• _Your task_: The count of lines below that include the string "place" is the whole answer; write it alone.
........
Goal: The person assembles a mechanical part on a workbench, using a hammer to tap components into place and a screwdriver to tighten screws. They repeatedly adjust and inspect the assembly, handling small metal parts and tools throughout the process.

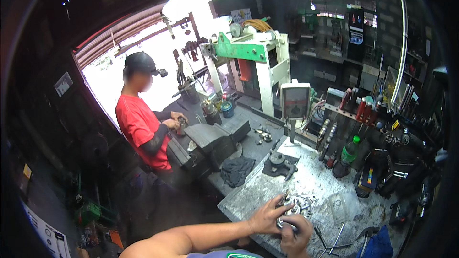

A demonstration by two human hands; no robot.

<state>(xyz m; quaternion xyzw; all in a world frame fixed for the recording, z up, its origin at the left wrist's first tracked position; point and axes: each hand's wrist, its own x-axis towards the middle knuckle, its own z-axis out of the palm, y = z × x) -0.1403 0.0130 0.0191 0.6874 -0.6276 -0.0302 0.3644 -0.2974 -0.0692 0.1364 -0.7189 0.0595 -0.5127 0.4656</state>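
Note:
Over the near part of the metal-topped bench (244, 195), my left hand (264, 217) is closed on the side of a silvery metal machine part (297, 207) with round openings and a toothed-looking edge. My right hand (295, 234) is curled against the near side of that same part, fingers bent and thumb pressed in. Between the hands the part is mostly covered, so any small piece or tool in the fingers cannot be made out. Just beyond lies a dark round mechanical assembly (277, 158) on a black cloth.
Right of my hands are a four-way wrench (332, 246), a clear plastic tray (345, 206) and a blue cloth (378, 243). A green-capped bottle (350, 151) stands beside racked screwdrivers (364, 110). Farther left, a co-worker in red (142, 122) handles a part by a large vise (210, 141).

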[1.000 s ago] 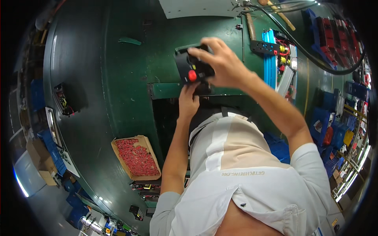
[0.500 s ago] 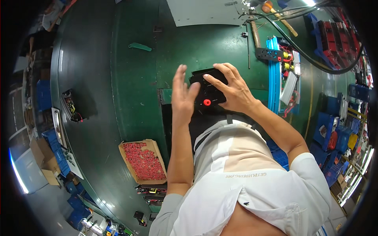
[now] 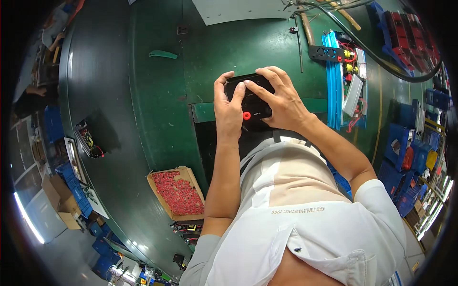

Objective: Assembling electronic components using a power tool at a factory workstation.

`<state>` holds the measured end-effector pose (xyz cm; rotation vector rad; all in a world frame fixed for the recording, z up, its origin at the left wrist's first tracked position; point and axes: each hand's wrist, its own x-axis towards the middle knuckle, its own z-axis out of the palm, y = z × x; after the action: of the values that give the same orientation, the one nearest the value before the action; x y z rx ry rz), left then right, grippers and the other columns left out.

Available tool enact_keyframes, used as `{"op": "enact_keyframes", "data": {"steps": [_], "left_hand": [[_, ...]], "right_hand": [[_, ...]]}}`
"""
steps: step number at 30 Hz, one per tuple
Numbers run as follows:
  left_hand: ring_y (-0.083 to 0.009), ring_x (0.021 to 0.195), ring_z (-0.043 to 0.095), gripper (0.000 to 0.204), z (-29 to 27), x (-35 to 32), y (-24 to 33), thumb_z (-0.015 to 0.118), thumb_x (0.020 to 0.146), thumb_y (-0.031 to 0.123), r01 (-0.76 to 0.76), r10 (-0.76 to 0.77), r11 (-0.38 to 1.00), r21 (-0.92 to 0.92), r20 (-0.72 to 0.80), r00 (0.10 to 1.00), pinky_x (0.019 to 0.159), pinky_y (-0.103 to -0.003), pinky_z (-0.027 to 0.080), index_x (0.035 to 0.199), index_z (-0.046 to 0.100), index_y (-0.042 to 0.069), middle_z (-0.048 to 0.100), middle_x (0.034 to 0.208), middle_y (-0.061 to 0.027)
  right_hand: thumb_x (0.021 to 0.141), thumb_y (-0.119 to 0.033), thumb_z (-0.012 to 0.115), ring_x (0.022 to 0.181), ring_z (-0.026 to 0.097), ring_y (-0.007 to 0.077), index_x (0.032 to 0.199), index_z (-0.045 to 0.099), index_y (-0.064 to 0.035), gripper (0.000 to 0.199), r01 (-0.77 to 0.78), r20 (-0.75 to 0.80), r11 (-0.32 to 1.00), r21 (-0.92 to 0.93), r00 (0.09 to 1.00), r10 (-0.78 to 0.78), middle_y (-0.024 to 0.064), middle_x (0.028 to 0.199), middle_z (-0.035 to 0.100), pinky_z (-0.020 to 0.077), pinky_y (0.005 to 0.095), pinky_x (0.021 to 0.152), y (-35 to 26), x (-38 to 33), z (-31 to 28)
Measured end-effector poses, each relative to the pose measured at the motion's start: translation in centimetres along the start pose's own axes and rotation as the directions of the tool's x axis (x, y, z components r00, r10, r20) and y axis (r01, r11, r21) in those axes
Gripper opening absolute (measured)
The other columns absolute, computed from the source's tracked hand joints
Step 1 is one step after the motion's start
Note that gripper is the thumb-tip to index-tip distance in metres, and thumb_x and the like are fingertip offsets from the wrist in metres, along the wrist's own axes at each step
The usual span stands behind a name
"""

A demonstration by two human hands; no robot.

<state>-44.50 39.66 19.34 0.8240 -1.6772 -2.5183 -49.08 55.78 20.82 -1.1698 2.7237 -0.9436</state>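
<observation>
Between my two hands is a flat black panel with small pale markings and a round red part near its lower left. My left hand grips the panel's left side, thumb on the face and fingers curled over the far left corner. On the other side, my right hand holds the panel with thumb on its face and fingers round the far right edge. The panel's underside is hidden. It is close to my waist, at the near edge of the green worktable.
A cardboard tray of small red parts lies at the left. Blue-finned housings with wiring stand at the right, near a black cable. A green strip lies farther off; a small open unit sits on the dark belt.
My left hand, which was raised apart from the panel, has closed on its left side. The panel has tilted and shifted slightly away from me, still in my right hand.
</observation>
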Motion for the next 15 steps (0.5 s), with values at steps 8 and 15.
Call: {"op": "enact_keyframes", "data": {"steps": [8,15], "left_hand": [[-0.0131,0.1,0.059,0.027,0.4,0.9,0.0,0.067,0.098,0.013,0.001,0.0,1.0,0.016,-0.047,0.999,0.083,-0.027,0.055,0.12,0.055,0.003,0.056,0.116,-0.0067],[-0.012,0.094,0.06,0.025,0.5,1.3,0.1,0.069,0.098,0.015,-0.018,0.019,1.0,0.022,-0.049,0.999,0.079,-0.026,0.056,0.115,0.056,0.003,0.055,0.117,-0.0065]], "right_hand": [[0.047,-0.006,0.09,0.131,0.047,0.0427,0.139,0.058,-0.0135,0.097,-0.008,-0.045,0.995,0.099,0.999,0.012,0.019,0.142,0.044,0.0441,0.0535,0.11,0.3,-0.1,0.3],[0.046,-0.005,0.088,0.127,0.05,0.0426,0.138,0.059,-0.0125,0.097,-0.02,-0.037,0.999,0.048,0.999,0.022,0.0201,0.138,0.047,0.0465,0.0509,0.107,0.3,0.4,0.3]]}}
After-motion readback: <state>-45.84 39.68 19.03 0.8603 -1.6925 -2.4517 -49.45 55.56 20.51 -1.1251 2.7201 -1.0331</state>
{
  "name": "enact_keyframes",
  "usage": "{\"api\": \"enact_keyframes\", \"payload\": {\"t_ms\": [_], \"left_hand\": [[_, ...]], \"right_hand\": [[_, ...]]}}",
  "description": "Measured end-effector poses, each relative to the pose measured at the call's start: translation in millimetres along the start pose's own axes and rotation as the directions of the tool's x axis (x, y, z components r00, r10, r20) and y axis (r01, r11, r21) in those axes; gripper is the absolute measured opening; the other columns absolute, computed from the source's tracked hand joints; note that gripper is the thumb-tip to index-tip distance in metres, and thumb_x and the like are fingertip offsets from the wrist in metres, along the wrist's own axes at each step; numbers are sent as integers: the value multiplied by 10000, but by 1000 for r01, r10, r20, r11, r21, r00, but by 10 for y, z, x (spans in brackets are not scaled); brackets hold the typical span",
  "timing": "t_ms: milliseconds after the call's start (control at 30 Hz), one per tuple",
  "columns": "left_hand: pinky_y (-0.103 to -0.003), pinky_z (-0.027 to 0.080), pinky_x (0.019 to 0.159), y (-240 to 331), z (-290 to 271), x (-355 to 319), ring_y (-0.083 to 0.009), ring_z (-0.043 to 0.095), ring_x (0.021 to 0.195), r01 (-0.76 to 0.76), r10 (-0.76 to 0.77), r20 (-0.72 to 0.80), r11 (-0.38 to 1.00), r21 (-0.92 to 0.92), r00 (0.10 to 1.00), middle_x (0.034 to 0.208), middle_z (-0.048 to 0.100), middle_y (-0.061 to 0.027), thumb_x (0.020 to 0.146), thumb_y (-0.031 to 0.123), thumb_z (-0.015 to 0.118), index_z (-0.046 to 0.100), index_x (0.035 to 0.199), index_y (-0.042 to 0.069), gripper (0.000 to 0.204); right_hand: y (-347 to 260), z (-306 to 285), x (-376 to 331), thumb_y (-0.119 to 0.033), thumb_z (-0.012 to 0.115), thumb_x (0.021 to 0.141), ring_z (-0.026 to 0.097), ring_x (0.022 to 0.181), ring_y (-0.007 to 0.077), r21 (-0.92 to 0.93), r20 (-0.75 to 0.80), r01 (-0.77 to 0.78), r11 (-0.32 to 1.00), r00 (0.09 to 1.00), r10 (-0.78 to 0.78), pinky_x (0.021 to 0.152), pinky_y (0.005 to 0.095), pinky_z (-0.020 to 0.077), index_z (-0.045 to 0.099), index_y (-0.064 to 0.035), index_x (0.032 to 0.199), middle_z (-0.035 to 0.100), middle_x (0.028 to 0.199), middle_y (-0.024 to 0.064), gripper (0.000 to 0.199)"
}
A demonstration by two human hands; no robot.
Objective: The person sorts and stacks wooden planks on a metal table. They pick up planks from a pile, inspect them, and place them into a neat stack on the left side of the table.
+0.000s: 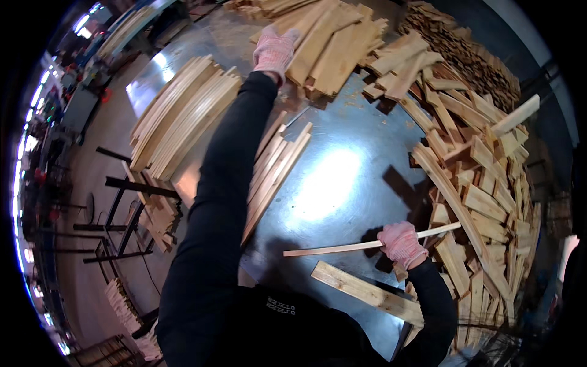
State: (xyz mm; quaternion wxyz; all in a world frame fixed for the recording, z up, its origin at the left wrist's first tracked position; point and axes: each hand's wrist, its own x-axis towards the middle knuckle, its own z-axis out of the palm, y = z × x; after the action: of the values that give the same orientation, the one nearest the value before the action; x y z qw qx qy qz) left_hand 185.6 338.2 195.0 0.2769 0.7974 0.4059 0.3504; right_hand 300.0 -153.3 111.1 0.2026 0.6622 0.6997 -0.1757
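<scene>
In a pink-and-white glove, my left hand [274, 50] reaches far forward to the pile of flat wooden boards [335, 46] at the back of the metal table. Its thumb stands apart from the fingers, and it seems to rest at the boards' left edge; the fingertips are partly hidden. My right hand [402, 243], gloved the same way, is closed around a thin wooden strip [333, 248]. The strip lies roughly crosswise above the table, its right end near the heap of offcuts. Just below it is a wider board [361, 292] with knots.
The shiny metal table [367, 137] bears a stack of curved slats [183, 116] at left and several narrow strips [275, 174] beside my left arm. Loose wood offcuts [483, 202] heap along the right side. Black metal frames [125, 214] stand off the table's left edge.
</scene>
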Motion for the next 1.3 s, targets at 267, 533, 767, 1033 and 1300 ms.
{"api": "enact_keyframes", "payload": {"t_ms": [267,533,767,1033,1300], "left_hand": [[-359,534,908,233,-1,-3492,-242,650,1047,925,246,966,379,-16,-84,1223,602,-124,834,321,724,391,1474,86,759],[-346,549,726,45,-176,-4559,-218,626,696,858,69,936,-428,-284,344,933,643,-139,935,562,583,423,1418,26,739],[-290,530,825,-175,-21,-4744,-166,642,897,882,-383,797,263,-391,468,970,670,-100,978,404,606,550,1324,-5,538],[-391,495,922,101,100,-4754,-315,654,1043,584,-394,693,810,-49,604,1122,685,-184,883,460,662,527,1352,16,660],[-404,491,964,-165,99,-5025,-316,653,1113,501,-562,499,824,265,660,1218,673,-183,824,362,707,470,1406,39,706]], "right_hand": [[316,-1141,211,-546,785,687,572,1110,350,134,-847,215,967,531,-1,969,454,459,604,-67,1265,636,1161,141,772],[1286,-154,165,-361,564,887,655,1085,320,131,-123,-609,782,773,623,1014,465,460,623,-107,1255,686,1119,203,451],[846,3,160,-360,602,956,671,975,293,431,-215,-158,888,938,271,861,375,527,633,-91,1258,696,1074,140,406],[-1835,426,-3,-185,511,933,675,768,323,355,-440,194,915,898,-19,654,457,543,655,-79,966,670,846,148,182],[-1193,278,-846,-295,725,835,505,1299,406,244,-764,-59,968,603,229,1143,544,335,507,-44,1416,552,1369,222,669]]}}
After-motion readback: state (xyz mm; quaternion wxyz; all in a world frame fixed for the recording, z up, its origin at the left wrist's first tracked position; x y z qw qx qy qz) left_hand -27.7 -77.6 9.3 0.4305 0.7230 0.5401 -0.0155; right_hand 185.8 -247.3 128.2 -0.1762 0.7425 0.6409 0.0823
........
• _Result of this task_: 2